Esta historia nace en los suburbios de chile, al borde de un vertedero, en un barrio chabolista llamado la Fin del Mundo, en este barrio, hugo, un pequeñin rebuscaba entre el basurero en busca de algo util para cenar, fué una velada productiva, encontró cáscaras de huevo, huesos de jamón, unos mocasines que se puso al instante e incluso un pedazo de tarta.
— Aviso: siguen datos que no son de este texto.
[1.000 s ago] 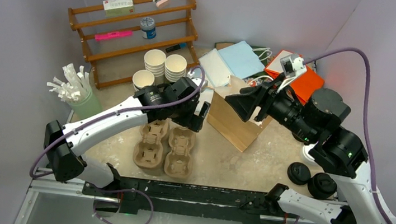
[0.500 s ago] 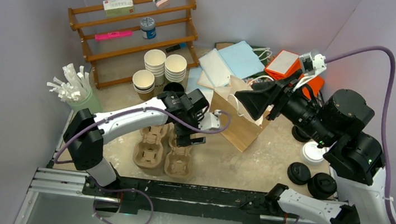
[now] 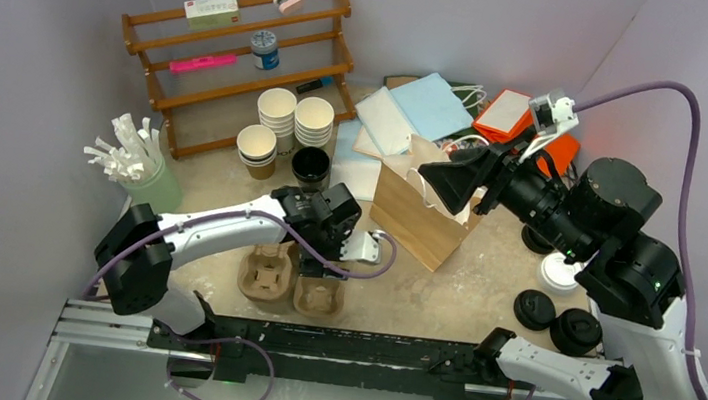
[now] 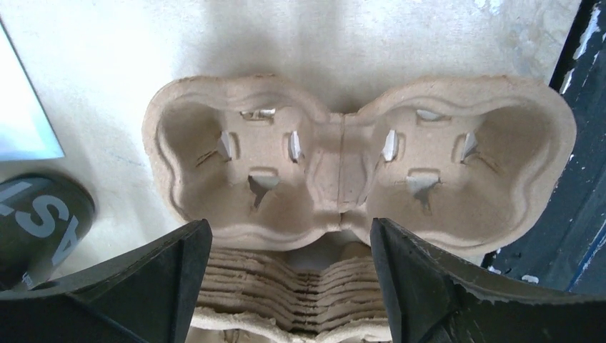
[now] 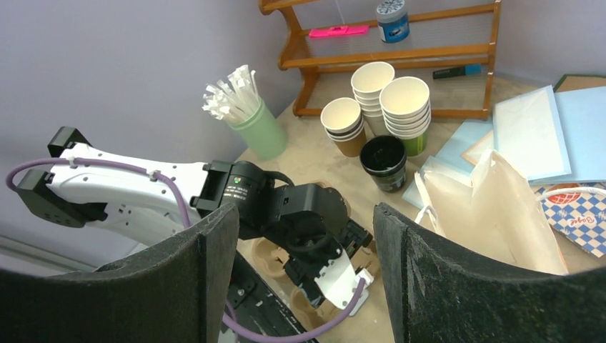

Todo trancurría normalmente en la Fin del Mundo, pro cuando despertaron se llevaron una triste sorpresa. La vecina de Hugo había muerto. Presentaba un agujero en el metón, y este, le había afixiado al situarse en la tráquea por la potencia de un golpe recibido. Esto, junto a la hemorragia, supuso la muerte de la anciana vecina, todos estaban horrorizados, pero no acabó ahí. Cada noche, sin ningún tipo de relación entre víctimas, moría gente de la misma manera, unas veces hombres, otras mujeres, otras en la punta oeste del barrio, otra en el este... parecía que el asesino mataba por matar... Un simple análisis policial descubrió que el golpe recibido era siempre una patada, así que se llamó al asesino loco de la patada.
Todo cambió al cabo de dos semanas, cuando hubo el primer testigo. Lo que este dijo, aseguraron los policías, se debía a un estado de shock, era totalmente imposible. Imposible que fueran unos pies, calzando mocasines y sin ninguna persona encima los culpables de la masacre. Imposible, se repetían, porque los mocasines, atestiguaban, eran los de Hugo, que encontró en el vertedero. Imposible que el muchacho tuviera la fuerza suficiente para llegar al mentón de una persona dulta, ni siquiera alcanzaba a pegarles en el pecho. Y aun así, se lo llevaron a declarar, porque según el testigo, eran sus mocasines (los chabolistas no tenían dinero para comprar calzado) y según la abuela de Hugo, dormía con ellos para no congelarse los pies. Desafiando su lógica, s declaró culpable y lo encerraron preventivamente hasta que fuera juzgado. Pero aún no había acabado.
Aquella noche, murieron tres policías de la comisaría, con un agujero en el mentón.
El comisario, aterrado, dio una orden y aquella noche, todos los policías guardaron la celda de Hugo. Y vieron. Vieron como sus pies se desprendían de su dueño y corrían a una velocidad de vertigo, pasando entre los barrotes y huyendo de los guardias, llavandose sus pies consigo. Todos decidieron no revelar jamás lo ocurrido. Organizaron una colecta y compraron unas protesis a Hugo, que ahora puede andar. También pusieron un kiosko en la Fin del Mundo, llevado por Hugo y su abuela y todos los meses les daban mercancía gratis hasta que Hugo tuvo edad para encarse de él. En cuanto a los pies fantasma, siguieron su rastro hasta un rio y lo perdieron. Nadie sabe donde estan. Puede que en Australia. Puede que en Mexico. O puede que sean esos pasos que oyes a tus espaldas.